Among the large cast of children and adults will be bass-baritone John Cheek in the role of Noah, and the Starling Chamber Orchestra, in its festival debut.
Second weekend
The second weekend opens May 23 with "Encores and Premieres," including the world premiere of Liszt's oratorio, St. Stanislaus. Liszt's third oratorio was to be on the life of St. Stanislaus, an 11th-century bishop and patron saint of Poland, but the composer died before he could finish it. Paul Munson, a musicologist at Union University, Jackson, Tenn., recently finished a performing version of the first and fourth scenes. (The work's middle two scenes are missing.)

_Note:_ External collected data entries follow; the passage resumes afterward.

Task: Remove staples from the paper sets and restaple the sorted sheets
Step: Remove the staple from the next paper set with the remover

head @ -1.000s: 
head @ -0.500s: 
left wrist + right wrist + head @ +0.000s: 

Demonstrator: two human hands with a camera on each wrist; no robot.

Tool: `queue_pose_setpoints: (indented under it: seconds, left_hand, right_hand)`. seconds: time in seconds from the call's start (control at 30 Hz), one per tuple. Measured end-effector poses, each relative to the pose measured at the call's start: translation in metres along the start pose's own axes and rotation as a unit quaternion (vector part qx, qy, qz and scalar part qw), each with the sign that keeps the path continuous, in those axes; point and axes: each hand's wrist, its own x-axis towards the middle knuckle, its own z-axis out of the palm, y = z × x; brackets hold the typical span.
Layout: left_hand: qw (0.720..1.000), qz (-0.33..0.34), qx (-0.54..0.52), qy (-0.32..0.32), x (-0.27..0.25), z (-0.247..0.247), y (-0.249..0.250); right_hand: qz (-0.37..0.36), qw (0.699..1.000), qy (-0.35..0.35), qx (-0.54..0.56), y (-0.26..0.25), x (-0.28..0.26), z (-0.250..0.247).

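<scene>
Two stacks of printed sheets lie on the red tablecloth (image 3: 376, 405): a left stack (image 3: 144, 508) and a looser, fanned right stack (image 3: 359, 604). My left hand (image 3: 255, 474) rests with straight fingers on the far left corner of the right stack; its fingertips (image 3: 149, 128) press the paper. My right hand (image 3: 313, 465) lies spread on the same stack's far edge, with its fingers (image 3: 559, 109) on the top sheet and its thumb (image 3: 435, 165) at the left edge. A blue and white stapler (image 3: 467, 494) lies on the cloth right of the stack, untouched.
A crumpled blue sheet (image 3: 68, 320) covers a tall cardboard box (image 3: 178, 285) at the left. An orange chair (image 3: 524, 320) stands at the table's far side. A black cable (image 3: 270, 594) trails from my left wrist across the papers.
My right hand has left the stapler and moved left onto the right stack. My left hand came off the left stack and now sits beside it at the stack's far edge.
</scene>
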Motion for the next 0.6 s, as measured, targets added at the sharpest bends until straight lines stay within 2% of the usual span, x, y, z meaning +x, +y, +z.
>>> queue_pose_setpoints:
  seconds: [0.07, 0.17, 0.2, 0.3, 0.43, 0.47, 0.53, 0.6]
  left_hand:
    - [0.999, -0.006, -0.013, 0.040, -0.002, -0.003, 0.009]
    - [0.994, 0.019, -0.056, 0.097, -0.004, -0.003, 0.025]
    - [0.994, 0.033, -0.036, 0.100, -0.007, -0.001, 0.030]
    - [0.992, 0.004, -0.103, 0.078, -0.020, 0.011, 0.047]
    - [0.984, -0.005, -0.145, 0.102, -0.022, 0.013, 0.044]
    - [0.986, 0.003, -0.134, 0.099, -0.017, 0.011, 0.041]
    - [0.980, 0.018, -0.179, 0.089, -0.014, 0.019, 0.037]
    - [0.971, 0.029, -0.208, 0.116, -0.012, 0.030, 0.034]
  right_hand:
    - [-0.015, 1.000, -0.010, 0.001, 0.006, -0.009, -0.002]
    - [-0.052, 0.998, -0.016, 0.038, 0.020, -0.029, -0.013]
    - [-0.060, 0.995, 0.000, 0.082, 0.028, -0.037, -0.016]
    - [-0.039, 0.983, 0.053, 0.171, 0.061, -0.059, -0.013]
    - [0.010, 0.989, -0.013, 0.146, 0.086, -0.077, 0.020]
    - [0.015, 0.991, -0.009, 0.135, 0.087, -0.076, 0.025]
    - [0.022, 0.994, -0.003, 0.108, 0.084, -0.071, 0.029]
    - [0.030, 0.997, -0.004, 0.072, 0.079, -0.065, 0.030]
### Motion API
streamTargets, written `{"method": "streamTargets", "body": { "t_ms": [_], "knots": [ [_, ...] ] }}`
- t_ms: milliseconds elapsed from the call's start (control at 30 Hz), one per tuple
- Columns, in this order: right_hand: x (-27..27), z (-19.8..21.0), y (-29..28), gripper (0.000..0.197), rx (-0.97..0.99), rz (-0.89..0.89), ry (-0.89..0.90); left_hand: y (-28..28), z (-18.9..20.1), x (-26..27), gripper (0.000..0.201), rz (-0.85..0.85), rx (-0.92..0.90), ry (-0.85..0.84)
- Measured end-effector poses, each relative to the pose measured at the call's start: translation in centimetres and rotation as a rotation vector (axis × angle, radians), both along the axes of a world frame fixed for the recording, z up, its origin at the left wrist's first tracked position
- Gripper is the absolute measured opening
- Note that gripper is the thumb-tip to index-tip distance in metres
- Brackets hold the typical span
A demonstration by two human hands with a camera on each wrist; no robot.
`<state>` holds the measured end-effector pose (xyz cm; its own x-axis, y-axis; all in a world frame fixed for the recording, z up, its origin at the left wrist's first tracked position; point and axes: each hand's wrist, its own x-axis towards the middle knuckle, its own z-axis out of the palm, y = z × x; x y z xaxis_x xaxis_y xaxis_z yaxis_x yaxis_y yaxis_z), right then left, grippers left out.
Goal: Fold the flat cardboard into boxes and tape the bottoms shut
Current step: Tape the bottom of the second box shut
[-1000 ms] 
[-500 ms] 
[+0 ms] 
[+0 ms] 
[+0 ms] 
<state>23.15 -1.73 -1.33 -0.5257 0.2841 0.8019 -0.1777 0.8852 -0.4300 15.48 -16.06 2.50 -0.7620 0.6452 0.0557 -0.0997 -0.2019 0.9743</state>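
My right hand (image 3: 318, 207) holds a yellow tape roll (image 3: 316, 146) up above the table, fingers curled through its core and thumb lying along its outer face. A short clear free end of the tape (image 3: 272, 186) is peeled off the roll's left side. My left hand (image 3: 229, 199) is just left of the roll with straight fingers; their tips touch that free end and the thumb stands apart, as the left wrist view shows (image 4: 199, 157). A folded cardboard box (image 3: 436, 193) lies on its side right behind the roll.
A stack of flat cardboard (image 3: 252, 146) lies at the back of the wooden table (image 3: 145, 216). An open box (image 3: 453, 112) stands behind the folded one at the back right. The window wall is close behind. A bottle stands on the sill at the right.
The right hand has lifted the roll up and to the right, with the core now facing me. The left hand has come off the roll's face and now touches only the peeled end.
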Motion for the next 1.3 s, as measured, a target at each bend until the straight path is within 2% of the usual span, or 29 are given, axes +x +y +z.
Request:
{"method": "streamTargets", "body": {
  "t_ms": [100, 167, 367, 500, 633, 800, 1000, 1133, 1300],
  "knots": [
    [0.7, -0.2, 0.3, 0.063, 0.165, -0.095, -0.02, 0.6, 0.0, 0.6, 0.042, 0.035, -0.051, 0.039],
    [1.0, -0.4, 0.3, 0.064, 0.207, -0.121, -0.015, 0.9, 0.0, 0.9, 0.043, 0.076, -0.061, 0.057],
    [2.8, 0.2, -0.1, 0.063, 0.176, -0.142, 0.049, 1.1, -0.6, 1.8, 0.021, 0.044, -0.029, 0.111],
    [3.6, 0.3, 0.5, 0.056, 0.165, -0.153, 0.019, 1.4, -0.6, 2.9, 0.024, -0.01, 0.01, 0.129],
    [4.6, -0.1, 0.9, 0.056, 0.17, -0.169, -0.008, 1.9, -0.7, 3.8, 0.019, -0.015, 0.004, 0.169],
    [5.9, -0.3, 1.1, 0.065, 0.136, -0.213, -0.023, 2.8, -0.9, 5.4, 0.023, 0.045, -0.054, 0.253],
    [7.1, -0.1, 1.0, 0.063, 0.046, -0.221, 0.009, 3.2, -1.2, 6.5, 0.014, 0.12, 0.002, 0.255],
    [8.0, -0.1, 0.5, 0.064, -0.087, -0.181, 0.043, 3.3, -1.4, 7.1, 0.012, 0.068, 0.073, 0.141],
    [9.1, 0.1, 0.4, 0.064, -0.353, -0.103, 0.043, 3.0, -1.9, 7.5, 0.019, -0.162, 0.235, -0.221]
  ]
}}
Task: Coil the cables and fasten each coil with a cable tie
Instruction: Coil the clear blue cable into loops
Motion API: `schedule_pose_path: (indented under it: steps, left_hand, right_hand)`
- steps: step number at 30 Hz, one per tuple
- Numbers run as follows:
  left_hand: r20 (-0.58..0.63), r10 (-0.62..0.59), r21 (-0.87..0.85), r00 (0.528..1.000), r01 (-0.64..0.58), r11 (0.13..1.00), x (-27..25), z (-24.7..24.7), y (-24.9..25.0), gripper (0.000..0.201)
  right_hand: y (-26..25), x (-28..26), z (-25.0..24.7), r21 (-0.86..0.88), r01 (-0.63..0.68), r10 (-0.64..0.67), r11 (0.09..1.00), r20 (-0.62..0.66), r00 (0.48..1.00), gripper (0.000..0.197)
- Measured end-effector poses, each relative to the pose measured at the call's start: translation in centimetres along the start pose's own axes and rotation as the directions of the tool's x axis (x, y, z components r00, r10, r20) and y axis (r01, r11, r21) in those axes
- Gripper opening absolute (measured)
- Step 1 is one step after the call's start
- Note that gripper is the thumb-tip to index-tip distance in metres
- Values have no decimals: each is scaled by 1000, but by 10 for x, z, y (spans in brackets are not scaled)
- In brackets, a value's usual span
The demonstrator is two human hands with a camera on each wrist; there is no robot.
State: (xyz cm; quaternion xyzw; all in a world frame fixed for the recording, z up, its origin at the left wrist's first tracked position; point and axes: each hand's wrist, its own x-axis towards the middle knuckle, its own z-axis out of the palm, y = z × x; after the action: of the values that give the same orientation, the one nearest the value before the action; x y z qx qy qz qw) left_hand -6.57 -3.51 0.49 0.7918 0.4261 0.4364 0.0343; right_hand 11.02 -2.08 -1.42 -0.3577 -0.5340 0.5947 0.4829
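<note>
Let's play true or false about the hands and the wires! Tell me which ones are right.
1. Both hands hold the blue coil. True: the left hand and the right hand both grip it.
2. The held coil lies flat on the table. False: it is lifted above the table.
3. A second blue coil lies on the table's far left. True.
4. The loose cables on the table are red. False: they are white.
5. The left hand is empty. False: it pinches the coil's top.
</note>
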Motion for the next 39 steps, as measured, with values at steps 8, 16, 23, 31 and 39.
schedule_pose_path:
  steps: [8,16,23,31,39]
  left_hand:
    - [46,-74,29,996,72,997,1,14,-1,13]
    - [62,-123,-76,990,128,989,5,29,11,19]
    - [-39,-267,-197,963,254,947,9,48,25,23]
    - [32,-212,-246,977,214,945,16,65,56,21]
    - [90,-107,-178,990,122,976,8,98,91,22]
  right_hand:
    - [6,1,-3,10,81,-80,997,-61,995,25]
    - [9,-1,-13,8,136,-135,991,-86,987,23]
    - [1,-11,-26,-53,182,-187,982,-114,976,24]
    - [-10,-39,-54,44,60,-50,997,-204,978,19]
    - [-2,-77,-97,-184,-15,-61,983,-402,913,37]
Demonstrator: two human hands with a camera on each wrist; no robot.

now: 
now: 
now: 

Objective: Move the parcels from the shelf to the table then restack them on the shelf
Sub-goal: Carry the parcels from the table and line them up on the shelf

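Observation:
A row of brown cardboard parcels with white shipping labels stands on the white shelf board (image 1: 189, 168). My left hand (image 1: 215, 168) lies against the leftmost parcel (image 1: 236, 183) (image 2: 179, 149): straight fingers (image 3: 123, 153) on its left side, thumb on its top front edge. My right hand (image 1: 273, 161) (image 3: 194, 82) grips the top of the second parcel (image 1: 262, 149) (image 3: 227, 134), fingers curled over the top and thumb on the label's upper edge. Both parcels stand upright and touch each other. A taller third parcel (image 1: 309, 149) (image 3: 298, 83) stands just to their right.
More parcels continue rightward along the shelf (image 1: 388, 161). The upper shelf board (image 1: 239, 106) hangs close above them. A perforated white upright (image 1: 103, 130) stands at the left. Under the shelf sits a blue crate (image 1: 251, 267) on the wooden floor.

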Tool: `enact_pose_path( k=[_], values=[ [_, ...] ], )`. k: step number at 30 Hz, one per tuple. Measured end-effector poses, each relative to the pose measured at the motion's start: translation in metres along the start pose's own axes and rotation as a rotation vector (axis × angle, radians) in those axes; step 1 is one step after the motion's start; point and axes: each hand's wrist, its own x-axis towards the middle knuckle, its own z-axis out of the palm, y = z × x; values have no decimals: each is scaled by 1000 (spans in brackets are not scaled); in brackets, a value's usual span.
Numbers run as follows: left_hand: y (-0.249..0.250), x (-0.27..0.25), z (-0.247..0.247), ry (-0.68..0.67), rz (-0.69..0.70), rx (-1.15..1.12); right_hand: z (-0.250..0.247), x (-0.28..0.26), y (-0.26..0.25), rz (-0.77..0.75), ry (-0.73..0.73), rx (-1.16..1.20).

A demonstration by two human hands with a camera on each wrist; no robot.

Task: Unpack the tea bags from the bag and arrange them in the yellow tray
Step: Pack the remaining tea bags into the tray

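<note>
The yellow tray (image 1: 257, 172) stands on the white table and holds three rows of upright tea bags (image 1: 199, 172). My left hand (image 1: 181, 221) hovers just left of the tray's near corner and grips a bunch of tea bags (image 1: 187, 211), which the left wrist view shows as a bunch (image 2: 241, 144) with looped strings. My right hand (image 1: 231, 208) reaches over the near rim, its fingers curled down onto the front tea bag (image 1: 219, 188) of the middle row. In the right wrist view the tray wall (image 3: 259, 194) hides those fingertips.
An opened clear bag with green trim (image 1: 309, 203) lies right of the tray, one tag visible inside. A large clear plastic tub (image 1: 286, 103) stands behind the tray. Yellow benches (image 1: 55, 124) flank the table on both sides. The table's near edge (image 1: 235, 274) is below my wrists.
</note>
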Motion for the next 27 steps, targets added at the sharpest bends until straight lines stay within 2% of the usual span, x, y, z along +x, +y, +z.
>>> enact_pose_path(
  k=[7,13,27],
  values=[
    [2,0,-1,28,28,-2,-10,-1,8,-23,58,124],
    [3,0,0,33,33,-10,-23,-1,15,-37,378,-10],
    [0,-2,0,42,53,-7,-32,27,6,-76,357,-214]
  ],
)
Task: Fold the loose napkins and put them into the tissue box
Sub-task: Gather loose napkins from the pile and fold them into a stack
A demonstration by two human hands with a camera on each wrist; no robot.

Mr. Conlon was immediately interested in the project when Mr. Munson approached him to perform the world premiere.
"I love the religious Liszt; there's something very moving about it," Mr. Conlon says. Performing such a work for the first time, from the end of Liszt's life, is "like seeing into the workshop," he adds. "We put these people's lives back together as puzzles, and they're fascinating."
And, because the May Festival has been in the forefront of premiering works, Mr. Conlon is revisiting some premieres of the past: Gian Carlo Menotti's The Death of the Bishop of Brindisi (1963); Britten's Prelude to Gloriana (1956); and Alvin Singleton's Praisemaker (1998). He'll also recap Beethoven's Coriolan Overture, performed in the festival's first Music Hall performance in 1878.
The evening's soloists will be mezzo-soprano Kristine Jepson and baritone Donnie Ray Albert.
And in conclusion
The festival will conclude with a Russian Night, anchored by the Prologue and Coronation Scene from Mussorgsky's Boris Godunov. That program will include three works that are new to the festival: Shostakovich's Festive Overture and The Execution of Stepan Razin and Rachmaninoff's Three Russian Songs, Op. 41. Mr. Cheek and Mr. Albert will perform as soloists.
It's a "big sing" for the 150-voice, all-volunteer May Festival Chorus, who "have a lot of Russian to learn," Mr. Conlon says.
Mr. Conlon, 52, who is anticipating his 25th season with the May Festival next year, finished his 13-year tenure as music director in Cologne, Germany, last summer. When he leaves his Paris Opera post of principal conductor at the end of 2003-04, he will have had the longest tenure of any conductor there (nine years).
Nevertheless, his schedule has not slowed. Mr. Conlon squeezed in a Cincinnati stop while conducting Poulenc's Dialogues des Carmelites at the Metropolitan Opera. He recently led orchestral concerts in Munich, Cologne and Boston.
He considers last year's May Festival theme, "Beethoven, Bernstein & Brotherhood," a success, and plans to revisit themes of diversity in the future.
"I was really happy that it moved a lot of people," Mr. Conlon says. "I think it made an important step on an important issue."